ChE graduate Kryscio receives NSF Fellowship

Kryscio, David

 

 

 

 

 

David Kryscio

David Kryscio, who earned a Bachelor of Science degree in chemical engineering at UK in May 2006 and a Master of Business Administration degree from the Gatton College of Business and Economics in 2007, has been awarded a National Science Foundation Graduate Research Fellowship.

The Graduate Research Fellowship provides three years of support for graduate study leading to research-based master's or doctoral degrees and is intended for students who are at the early stages of their graduate study. Kryscio will begin work on a Ph.D. at the University of Texas at Austin this fall.

"I am very honored to receive this fellowship and look forward to continuing my education at UT-Austin," said Kryscio, a 2002 graduate of Bryan Station High School in Lexington. "My research experience gained here at UK will prove to be invaluable throughout my graduate studies and career."

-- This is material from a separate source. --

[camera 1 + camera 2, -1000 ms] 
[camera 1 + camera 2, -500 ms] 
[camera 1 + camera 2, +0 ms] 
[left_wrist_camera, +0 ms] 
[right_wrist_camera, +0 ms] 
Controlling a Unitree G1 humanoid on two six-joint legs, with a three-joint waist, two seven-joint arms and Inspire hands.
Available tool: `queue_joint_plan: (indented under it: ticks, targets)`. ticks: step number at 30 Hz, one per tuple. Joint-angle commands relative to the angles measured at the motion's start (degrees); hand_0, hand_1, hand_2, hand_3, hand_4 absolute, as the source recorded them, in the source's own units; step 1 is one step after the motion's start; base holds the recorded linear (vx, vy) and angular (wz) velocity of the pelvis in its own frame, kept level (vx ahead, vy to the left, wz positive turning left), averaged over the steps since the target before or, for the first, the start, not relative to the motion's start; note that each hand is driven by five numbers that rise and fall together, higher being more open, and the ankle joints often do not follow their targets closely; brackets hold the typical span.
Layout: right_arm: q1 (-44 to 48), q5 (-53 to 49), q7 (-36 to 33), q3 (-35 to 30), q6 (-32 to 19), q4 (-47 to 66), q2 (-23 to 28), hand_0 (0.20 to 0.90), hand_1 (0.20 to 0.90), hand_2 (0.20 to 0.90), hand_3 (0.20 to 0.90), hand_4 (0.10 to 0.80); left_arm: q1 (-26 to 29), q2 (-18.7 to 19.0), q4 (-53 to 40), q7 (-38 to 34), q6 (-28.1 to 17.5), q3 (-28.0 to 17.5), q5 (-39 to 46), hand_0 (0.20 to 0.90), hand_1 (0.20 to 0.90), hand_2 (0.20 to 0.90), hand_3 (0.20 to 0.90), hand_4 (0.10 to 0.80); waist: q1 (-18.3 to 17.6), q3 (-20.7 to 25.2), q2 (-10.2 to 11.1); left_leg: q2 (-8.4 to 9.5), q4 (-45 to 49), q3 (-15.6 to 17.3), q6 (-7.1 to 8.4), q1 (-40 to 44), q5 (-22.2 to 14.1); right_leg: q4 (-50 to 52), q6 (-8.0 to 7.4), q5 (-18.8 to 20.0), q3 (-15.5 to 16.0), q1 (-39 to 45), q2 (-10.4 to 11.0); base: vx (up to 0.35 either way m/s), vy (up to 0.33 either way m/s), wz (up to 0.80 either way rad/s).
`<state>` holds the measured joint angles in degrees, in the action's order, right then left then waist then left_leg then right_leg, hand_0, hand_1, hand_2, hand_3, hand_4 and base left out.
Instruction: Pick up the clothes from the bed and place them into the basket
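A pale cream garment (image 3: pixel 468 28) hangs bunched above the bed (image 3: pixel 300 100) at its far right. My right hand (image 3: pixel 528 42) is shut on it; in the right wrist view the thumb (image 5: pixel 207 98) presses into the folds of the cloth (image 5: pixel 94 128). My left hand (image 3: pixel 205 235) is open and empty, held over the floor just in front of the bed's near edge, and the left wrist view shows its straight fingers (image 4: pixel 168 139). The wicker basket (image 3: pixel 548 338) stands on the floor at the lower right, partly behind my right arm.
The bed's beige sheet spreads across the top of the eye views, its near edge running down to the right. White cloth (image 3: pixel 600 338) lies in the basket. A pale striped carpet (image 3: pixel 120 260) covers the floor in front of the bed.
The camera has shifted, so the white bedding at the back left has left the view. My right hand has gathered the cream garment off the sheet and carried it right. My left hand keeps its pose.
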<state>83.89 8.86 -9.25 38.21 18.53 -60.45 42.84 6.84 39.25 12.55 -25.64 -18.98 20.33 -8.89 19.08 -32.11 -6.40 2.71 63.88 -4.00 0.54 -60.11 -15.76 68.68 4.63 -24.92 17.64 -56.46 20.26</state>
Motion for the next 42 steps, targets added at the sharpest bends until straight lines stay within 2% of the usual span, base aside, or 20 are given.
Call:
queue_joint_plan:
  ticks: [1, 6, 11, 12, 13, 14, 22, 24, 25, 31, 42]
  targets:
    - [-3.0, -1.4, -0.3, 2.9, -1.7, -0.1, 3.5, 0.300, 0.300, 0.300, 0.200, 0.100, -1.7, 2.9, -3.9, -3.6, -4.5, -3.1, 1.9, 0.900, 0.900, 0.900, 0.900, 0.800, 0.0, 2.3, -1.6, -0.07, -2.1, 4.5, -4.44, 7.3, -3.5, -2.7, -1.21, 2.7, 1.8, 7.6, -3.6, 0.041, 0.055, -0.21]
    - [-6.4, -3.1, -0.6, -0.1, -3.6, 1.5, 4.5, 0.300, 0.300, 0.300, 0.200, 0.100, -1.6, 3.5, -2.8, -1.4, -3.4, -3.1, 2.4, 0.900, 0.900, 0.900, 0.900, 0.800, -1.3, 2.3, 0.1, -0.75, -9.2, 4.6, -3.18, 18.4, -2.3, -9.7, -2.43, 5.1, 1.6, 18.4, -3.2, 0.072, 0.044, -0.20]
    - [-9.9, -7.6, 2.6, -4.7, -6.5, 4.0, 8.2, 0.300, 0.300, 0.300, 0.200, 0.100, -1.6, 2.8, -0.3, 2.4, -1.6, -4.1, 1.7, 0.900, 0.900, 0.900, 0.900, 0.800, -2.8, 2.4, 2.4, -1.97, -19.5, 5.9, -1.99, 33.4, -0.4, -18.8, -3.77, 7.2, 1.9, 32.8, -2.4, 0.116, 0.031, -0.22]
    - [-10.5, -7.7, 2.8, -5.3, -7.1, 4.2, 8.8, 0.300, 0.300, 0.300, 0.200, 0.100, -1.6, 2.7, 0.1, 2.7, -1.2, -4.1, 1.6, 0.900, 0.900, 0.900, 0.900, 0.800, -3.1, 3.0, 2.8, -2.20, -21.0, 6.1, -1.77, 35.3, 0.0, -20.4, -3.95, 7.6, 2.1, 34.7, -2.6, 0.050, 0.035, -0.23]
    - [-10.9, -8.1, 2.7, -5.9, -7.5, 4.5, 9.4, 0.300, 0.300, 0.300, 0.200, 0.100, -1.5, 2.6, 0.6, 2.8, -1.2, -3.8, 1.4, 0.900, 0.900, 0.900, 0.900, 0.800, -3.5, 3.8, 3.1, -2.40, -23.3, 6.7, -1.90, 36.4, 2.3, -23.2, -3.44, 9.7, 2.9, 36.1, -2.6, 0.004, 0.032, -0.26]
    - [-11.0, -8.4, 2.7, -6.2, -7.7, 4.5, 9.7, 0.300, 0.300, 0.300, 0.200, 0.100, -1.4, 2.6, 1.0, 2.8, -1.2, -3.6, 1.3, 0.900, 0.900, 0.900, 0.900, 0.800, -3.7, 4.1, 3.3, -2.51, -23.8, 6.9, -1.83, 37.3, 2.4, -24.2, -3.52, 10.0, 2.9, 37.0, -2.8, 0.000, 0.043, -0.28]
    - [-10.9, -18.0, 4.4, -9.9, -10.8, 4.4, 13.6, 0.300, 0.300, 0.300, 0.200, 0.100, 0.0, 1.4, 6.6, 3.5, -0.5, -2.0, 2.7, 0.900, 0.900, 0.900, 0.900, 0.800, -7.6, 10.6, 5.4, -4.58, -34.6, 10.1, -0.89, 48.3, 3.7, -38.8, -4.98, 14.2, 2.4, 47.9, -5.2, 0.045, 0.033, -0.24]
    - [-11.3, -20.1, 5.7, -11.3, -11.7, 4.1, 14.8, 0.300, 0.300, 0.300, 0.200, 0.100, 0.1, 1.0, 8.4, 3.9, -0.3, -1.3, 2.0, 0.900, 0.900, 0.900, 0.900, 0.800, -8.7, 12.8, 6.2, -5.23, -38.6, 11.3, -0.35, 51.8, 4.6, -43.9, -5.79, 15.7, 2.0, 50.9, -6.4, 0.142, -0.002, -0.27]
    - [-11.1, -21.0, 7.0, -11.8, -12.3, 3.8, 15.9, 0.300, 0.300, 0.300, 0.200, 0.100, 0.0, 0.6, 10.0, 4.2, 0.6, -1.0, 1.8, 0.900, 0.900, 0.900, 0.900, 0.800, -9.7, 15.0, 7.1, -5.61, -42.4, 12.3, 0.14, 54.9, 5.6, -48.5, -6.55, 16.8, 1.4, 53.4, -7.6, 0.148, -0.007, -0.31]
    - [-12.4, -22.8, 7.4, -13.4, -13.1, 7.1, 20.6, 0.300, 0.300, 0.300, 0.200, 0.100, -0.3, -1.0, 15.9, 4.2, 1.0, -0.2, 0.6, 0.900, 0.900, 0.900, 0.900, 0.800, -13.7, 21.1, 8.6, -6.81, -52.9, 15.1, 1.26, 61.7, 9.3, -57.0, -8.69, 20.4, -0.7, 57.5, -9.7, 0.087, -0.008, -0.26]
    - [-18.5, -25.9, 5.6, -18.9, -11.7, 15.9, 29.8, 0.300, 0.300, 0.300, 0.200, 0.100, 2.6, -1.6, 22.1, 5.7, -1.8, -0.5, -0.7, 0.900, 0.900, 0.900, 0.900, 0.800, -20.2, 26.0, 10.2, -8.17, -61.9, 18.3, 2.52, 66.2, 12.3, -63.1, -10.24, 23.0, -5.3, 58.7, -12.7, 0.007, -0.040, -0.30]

As an undergraduate, Kryscio was involved in two research projects. With Dr. Zach Hilt of the chemical engineering faculty and Dr. Michael Jay of pharmaceutical sciences as his co-advisors, Kryscio was part of an effort to develop in vitro methods for the assessment of therapeutic equivalence between name brand and generic pharmaceutical topical creams which contain the same components in the same amount.

"Currently, the only means by which a generic can be claimed bioequivalent to a previously FDA-approved innovator is through clinical trials," Kryscio said. "These trials are time intensive, costly, and specific to a certain topical. Therefore, we investigated the viability of an alternative method, namely rheological analyses which assess the flow properties of the formulations and can give insight into differences in their microstructure.

"We developed a several methods to assess the microstructure of these creams using rheology," he continued. "While these techniques may not necessarily prove bioequivalence, they can be utilized as an inexpensive and expeditious screening tool prior to clinical trials, which would benefit both the generic manufacturers as well as the FDA."

A manuscript highlighting their work has been submitted for journal publication, Kryscio said.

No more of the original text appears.